| Instructions to follow |
In the entries below, find each line with the string "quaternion" and copy it.

| Data section |
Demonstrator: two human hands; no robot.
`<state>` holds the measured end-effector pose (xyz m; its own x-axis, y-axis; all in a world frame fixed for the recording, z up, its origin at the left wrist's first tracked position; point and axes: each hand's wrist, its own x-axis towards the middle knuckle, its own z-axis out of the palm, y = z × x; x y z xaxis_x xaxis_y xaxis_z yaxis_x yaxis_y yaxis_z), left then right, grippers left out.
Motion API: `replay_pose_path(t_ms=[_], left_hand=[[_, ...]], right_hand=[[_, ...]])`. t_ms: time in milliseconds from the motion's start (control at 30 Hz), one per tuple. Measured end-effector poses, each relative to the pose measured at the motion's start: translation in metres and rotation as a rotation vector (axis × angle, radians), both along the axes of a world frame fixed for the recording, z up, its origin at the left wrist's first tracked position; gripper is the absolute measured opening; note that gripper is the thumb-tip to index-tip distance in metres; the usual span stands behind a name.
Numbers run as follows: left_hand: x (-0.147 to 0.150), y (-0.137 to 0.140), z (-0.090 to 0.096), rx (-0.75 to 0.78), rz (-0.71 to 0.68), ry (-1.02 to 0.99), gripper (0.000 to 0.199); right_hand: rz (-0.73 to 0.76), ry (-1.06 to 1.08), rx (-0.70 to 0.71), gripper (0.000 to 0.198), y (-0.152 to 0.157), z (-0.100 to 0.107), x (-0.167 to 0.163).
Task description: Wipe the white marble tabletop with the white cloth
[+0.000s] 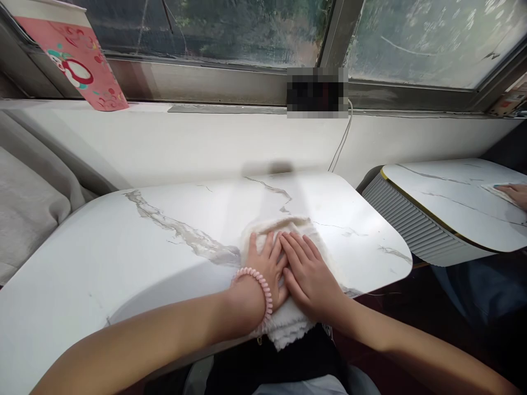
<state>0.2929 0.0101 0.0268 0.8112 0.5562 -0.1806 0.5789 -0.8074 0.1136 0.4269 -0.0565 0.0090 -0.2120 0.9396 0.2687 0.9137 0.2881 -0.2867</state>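
Note:
A white cloth (296, 321) lies spread on the white marble-patterned table (164, 211), and one end hangs over the near edge. My left hand (267, 266) rests flat on the cloth with its fingers spread, a pink coiled band (265, 288) around the wrist. Beside it, my right hand (307, 269) also lies flat on the cloth, fingers stretched out and fairly close together. The two hands touch near the index fingers and thumbs. Beneath them, the middle of the cloth is hidden.
A pink paper cup (88, 66) stands on the windowsill at the left. Grey fabric (33, 203) borders the table's left side. At the right, another person's hand (514, 193) rests on a cloth on a second table (436, 192). A thin cable (342, 140) hangs down the wall.

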Motion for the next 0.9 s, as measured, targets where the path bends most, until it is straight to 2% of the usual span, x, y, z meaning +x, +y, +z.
replay_pose_path(t_ms=[167,267,367,567,667,800,900], left_hand=[[-0.013,0.003,0.013,-0.052,0.111,0.180,0.072],[-0.017,0.018,0.023,-0.096,0.162,0.191,0.068],[-0.021,0.042,0.024,-0.086,0.164,0.207,0.069],[-0.031,0.109,0.017,-0.095,0.135,0.176,0.069],[-0.039,0.141,0.008,-0.069,0.087,0.084,0.066],[-0.048,0.171,-0.010,0.064,0.116,-0.110,0.060],[-0.053,0.186,-0.017,0.094,0.154,-0.158,0.059]], right_hand=[[0.098,0.077,-0.019,0.061,0.013,0.003,-0.020],[0.109,0.125,-0.029,0.058,0.029,0.004,-0.028],[0.076,0.129,-0.026,0.055,0.051,0.004,-0.034],[-0.072,0.089,-0.022,0.051,0.107,0.001,-0.044],[-0.142,0.114,-0.026,0.050,0.135,0.000,-0.049],[-0.183,0.182,0.023,0.046,0.167,-0.003,-0.055],[-0.166,0.216,0.063,0.042,0.187,-0.005,-0.058]])
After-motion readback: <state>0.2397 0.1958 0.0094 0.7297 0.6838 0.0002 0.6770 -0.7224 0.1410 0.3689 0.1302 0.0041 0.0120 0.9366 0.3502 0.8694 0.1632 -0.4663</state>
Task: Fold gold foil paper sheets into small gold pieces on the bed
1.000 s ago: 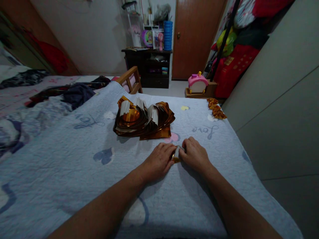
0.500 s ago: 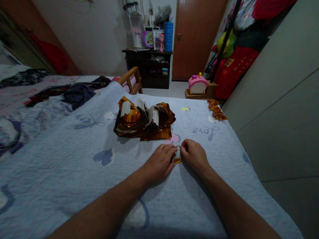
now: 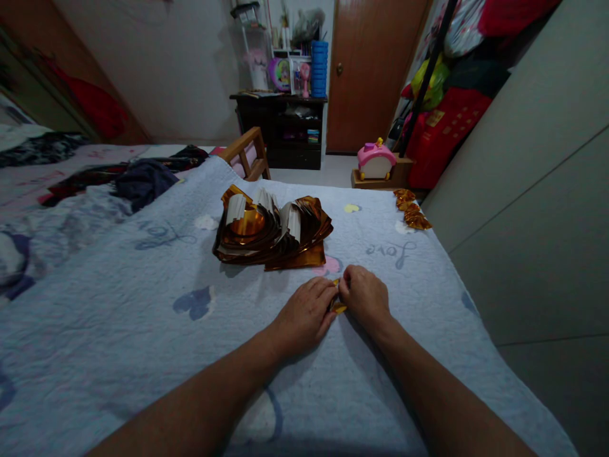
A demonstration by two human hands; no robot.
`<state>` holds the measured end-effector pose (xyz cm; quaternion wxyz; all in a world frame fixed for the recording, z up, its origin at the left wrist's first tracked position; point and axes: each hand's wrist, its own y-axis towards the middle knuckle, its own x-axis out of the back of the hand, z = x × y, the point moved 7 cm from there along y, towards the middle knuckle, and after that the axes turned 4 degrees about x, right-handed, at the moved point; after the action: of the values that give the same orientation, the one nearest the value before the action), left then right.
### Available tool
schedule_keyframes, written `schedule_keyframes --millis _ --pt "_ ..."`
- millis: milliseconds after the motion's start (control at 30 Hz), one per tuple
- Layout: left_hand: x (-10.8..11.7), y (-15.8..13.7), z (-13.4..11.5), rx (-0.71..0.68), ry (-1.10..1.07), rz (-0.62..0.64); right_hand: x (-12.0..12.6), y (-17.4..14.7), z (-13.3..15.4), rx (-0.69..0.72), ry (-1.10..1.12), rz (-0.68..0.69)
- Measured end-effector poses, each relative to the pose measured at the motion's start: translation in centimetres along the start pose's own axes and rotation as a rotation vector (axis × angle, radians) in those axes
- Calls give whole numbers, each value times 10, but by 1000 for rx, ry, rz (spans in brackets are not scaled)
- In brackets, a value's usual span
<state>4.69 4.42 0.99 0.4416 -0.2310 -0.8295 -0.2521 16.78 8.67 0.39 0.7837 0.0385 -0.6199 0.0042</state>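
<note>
Both of my hands meet over the bed, closed on one small sheet of gold foil paper. My left hand grips its left side, and my right hand pinches its right side. Only narrow gold edges show between the fingers; the rest of the sheet is hidden. Beyond my left hand lies a thick, curled stack of gold foil paper with pale backs showing. Several folded gold foil pieces sit in a row near the far right corner.
A pale blue quilt with hearts and lettering covers the bed. Crumpled dark clothes lie at left. A wooden chair stands past the far edge, and a pale cabinet rises along the right.
My right hand has moved slightly left, closer to my left hand. The foil sheet's pale side between them is now covered, with gold edges showing. The view has shifted a little.
</note>
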Motion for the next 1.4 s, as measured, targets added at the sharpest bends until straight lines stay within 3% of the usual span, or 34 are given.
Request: schedule_keyframes --millis 167,400,600,900,1400 --pt "-1 1 1 4 6 11 0 -2 -5 -23 54 -8" --pt "1 1 -2 24 37 2 2 -11 -8 72 228 -61" --pt "0 1 -4 46 58 16 2 -13 -5 155 234 -86" --pt "-4 2 -4 17 82 38 2 -10 -7 96 232 -99" --pt "-3 1 -3 32 40 17 -2 -14 -5 190 305 -35"
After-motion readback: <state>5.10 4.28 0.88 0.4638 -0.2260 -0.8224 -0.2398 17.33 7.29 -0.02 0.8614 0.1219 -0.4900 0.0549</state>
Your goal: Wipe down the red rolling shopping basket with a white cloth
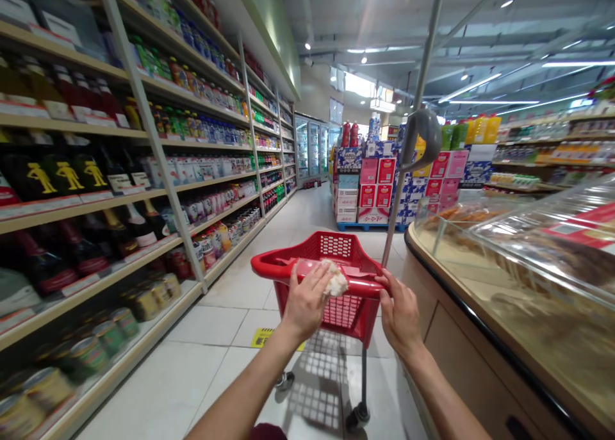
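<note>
A red plastic shopping cart [314, 243] stands in front of me, its handle side toward me. My left hand [307, 302] lies over the middle of the handle, its fingers bent down on a crumpled whitish cloth [336, 281]. The cloth pokes out beside the fingertips and touches the handle. At the handle's right corner is my right hand [400, 312], fingers curled over the red rim, thumb side toward the cart. A grey metal pole [396, 200] with a grey plastic hook [423, 139] rises beside the cart's right corner. Little of the basket's inside shows.
Shelves of bottles and cans [211, 139] line the left side. On the right runs a counter [456, 350] with packaged baked goods [542, 235]. Stacked drink cartons [369, 193] stand on a blue pallet [362, 226] ahead. A yellow floor sticker [262, 337] lies under the cart.
</note>
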The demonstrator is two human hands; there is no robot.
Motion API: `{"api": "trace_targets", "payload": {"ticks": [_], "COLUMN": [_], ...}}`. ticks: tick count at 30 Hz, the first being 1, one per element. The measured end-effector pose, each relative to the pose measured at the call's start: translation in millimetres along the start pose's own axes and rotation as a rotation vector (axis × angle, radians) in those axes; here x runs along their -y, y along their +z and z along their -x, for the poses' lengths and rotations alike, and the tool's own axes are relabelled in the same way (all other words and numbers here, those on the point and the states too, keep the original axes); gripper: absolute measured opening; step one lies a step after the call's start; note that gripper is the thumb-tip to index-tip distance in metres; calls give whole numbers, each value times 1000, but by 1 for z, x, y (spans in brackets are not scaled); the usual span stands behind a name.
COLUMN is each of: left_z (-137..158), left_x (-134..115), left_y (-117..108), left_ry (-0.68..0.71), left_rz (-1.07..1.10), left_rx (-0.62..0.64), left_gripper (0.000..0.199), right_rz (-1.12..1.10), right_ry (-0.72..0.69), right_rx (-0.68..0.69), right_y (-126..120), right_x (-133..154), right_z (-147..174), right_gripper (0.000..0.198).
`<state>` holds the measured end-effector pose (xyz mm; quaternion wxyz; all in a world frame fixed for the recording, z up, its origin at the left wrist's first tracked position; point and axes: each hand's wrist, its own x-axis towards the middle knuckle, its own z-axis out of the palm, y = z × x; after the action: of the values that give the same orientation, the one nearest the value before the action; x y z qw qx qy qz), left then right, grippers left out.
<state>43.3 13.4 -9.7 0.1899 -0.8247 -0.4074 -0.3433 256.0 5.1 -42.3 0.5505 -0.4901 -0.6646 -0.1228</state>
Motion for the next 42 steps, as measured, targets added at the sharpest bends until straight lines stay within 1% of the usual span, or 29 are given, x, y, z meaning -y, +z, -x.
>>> {"api": "trace_targets", "payload": {"ticks": [1,3,5,6,7,8,10,12,13,14,15,16,18,19,20,21,22,24,25,26,27,28,30,32,34,36,39,40,42], "left_z": [4,17,26,28,27,25,17,8,6,5,6,8,11,10,8,5,1,-8,-12,-15,-16,-15,-9,-3,0,-3,-9,-9,-4], "left_x": [10,41,68,74,73,65,37,11,5,5,9,18,36,40,38,30,16,-19,-34,-44,-49,-47,-30,-9,-2,-15,-40,-41,-29], "left_y": [-2,-9,-15,-16,-16,-15,-10,-5,-5,-5,-7,-10,-15,-17,-16,-14,-9,2,8,11,12,11,4,-5,-8,-4,8,10,6], "left_ry": [-23,-124,-303,-368,-401,-390,-252,-62,-9,8,-19,-83,-255,-314,-336,-317,-249,-56,15,32,38,21,-58,-194,-275,-231,-82,-59,-82], "left_rz": [-11,-49,-96,-111,-114,-104,-48,5,15,15,5,-15,-55,-66,-65,-55,-35,20,40,48,46,35,-8,-62,-96,-90,-53,-49,-59], "left_rx": [0,-7,-82,-113,-130,-125,-60,-1,19,28,27,15,-25,-36,-38,-27,3,64,90,83,83,75,51,-3,-43,-37,6,11,8], "left_gripper": [36,36,36,36,36,36,36,37,37,37,36,36,35,35,34,34,33,36,38,39,39,39,37,36,36,37,39,39,38], "right_rz": [2,2,1,4,10,17,32,40,42,42,41,36,25,21,19,20,24,32,33,34,33,32,30,29,32,42,54,55,58], "right_ry": [-11,-19,-6,3,12,19,15,-7,-21,-34,-44,-48,-40,-30,-16,-1,10,12,3,-12,-26,-39,-50,-37,-13,0,-33,-50,-75], "right_rx": [8,16,8,0,-9,-17,-26,-29,-25,-20,-13,-6,2,-2,-12,-22,-32,-39,-38,-34,-28,-20,-5,1,-15,-37,-47,-43,-30], "right_y": [-2,-4,-4,-3,-1,0,2,1,0,-1,-2,-3,-3,-2,0,1,3,3,3,2,0,-2,-4,-4,-1,2,2,1,-3], "right_x": [-2,-3,-2,-1,0,1,2,1,0,-1,-2,-3,-2,-1,0,2,3,4,3,2,1,-1,-2,-2,1,2,1,-1,-4], "right_z": [0,-1,0,1,2,3,4,4,4,4,4,4,4,4,5,5,6,6,6,5,5,4,4,5,6,7,7,7,5], "right_gripper": [36,37,37,37,36,36,36,35,35,35,35,36,36,35,35,35,35,34,34,34,34,34,35,36,36,36,36,36,36]}}
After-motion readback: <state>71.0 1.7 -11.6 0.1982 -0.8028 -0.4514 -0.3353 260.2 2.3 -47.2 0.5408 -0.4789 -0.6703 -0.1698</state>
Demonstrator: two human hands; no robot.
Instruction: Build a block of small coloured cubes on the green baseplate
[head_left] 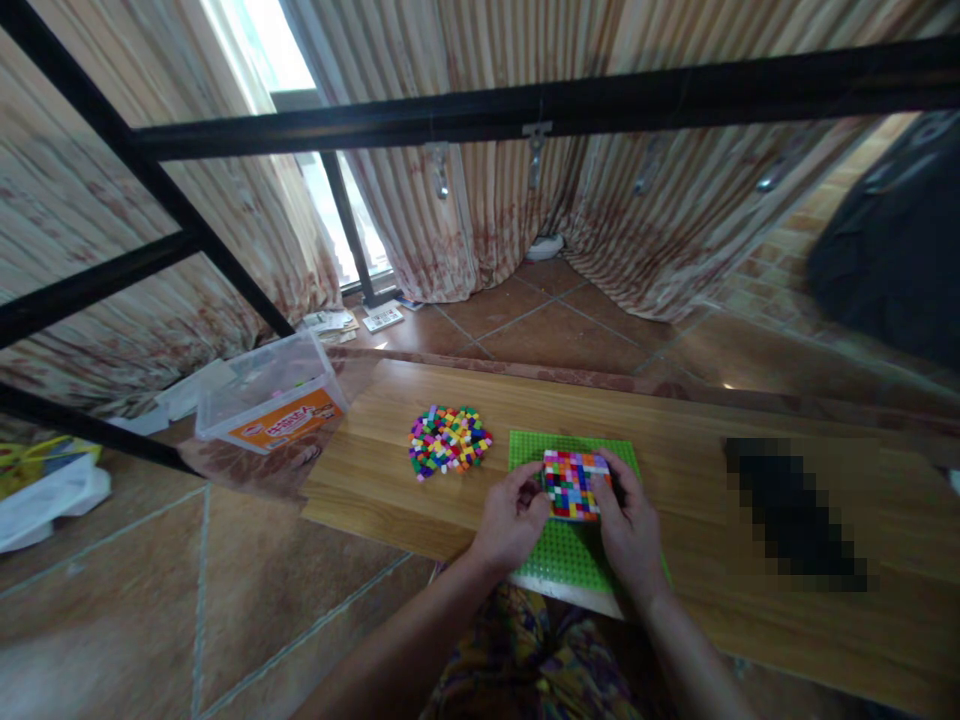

| Reply |
`<state>` holds the measured end-effector pose (xyz cm; quaternion wxyz; all in a world frame fixed for the recording, z up, its origin at the left wrist's first tracked position; point and axes: each hand's wrist, its own y-axis towards the middle knuckle, its own x-axis out of the back of the hand, z = x × y, the point moved 7 cm from there along y, towards the middle knuckle, and after that the axes turned 4 degrees about x, right-handed, at the moved point; after the action: of the values that give the same orientation, the one nearest the value before the action), left then right.
`<state>` holds the measured end-effector pose (xyz mm; quaternion wxyz; all in a world frame fixed for the recording, z up, its origin at the left wrist's first tracked position; point and axes: each hand's wrist, its own x-axis towards the middle knuckle, its own z-axis out of the palm, y = z × x; after the action: of the values that give the same orientation, the one nearest the value before the action; x y z qw qx qy qz), left then right, grippers left out.

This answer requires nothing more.